At the point of becoming a freelancer last year I did zero research, sought little help or advice (mainly because I knew very few people who had taken the plunge), and never imaged that it would be anything like it has been. So, if you’re thinking about freelancing and breaking away from the ‘norm’, here’s are few things I’ve learnt – the hard way. This blog will either make you run to the safety of employment or it will help to prepare you for the challenge ahead.
Why I made the move into freelancing
Like so many others, I hated my job. Although I loved what I did for a living the place I worked was relentlessly bad. To this day, I still find bits of paper in old note books where I had recorded yet another incident of intimidation, isolation and ridicule that took place in another pointless meeting. It wasn’t good.
Having had my second child at the start of 2016 I desperately wanted to enjoy motherhood and continue working. However, finding a new part-time marketing position close to home was pretty much impossible.
It was through contacts that various opportunities arose.
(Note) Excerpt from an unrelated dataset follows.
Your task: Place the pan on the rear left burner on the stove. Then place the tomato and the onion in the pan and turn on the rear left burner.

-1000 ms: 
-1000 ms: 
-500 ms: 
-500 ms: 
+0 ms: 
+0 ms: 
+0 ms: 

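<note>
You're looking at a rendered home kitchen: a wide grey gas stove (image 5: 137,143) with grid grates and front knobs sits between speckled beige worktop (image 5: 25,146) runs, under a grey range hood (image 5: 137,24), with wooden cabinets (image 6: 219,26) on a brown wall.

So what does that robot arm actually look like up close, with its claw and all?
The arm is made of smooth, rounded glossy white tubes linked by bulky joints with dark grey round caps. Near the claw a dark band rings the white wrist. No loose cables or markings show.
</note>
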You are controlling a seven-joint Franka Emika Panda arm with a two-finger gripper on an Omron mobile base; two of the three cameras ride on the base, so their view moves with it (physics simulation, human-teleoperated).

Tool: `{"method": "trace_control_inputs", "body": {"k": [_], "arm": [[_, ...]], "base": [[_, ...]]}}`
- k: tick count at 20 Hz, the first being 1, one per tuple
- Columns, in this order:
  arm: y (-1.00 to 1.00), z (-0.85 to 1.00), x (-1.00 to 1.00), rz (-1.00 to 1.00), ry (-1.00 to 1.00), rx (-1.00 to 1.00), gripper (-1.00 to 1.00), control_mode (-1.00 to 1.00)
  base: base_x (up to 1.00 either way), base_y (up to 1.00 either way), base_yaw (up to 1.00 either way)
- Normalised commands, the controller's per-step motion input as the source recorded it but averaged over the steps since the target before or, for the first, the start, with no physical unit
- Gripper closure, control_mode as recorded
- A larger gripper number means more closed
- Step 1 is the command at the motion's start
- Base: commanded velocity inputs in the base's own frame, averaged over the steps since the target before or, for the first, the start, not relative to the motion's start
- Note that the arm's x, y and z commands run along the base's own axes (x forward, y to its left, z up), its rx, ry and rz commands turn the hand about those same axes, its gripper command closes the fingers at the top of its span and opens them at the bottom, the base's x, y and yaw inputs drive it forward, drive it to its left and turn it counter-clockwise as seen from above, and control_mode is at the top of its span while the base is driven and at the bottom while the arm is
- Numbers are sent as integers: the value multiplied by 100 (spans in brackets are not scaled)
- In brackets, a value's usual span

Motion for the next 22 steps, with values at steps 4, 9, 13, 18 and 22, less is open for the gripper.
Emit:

Whilst on Maternity Leave I found myself on a Skype call with a CEO (while rocking the baby under the table), which resulted in my first gig that October. With the promise of more work I had found my niche and established the services that I could offer. The rest – as they say – is history.
I set up Yabber Marketing with the aim of offering digital marketing consultancy to small businesses: Helping them to be more competitive and gain more exposure online. Having worked with or for small businesses throughout my career, I knew that there was a demand for flexible and affordable marketing solutions – but enough of the self promotion.
The ‘gig’ economy
With 4.85 million self-employed workers in the UK (that’s roughly 15% of all employed people), it’s easy to see why we hear so much about the ‘gig economy’. Businesses are seeing the value of short-term contracts. With no NI to pay, holidays, pensions, maternity, company cars or sick pay, freelancers have become a viable and attractive solution in these times of economic uncertainty. And the benefits for freelancers are plentiful too.
Thanks to freelancers, industries are thriving and the gig economy is booming. If you’re worried that freelancing isn’t sustainable – think again. I don’t think there has ever been a better time.
What you can expect in your first year
1. You’ve got to really want to be a freelancer
When I mention I’m a freelancer people normally respond with
‘oh I bet that’s nice, working when you want.’
‘Yes’, I say.
‘All the time’, I add.
In some capacity or another, for reasons that will be explained, as a freelancer I‘m always busy. There’s rarely a time, especially in the evenings, when I have nothing to do. Let me be clear about this – there is never a time when I have nothing to do. Whilst I’m sure this won’t necessarily be the case in years to come, I can cofidently say your first year will be the busiest.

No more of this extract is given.